- **WORK ITEM**
In the listing below, how many lines include "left"? Give the number and no other text.

- **SUPPLIED MATERIAL**
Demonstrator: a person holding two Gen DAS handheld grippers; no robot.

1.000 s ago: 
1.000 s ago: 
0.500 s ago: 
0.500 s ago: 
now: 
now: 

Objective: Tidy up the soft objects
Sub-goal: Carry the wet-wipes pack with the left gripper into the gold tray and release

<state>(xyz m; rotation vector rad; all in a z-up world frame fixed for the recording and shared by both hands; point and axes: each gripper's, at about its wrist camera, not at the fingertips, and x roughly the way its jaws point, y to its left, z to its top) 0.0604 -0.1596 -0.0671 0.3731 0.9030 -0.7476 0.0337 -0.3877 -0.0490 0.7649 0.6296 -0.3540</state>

- **COMPLETED EXERCISE**
2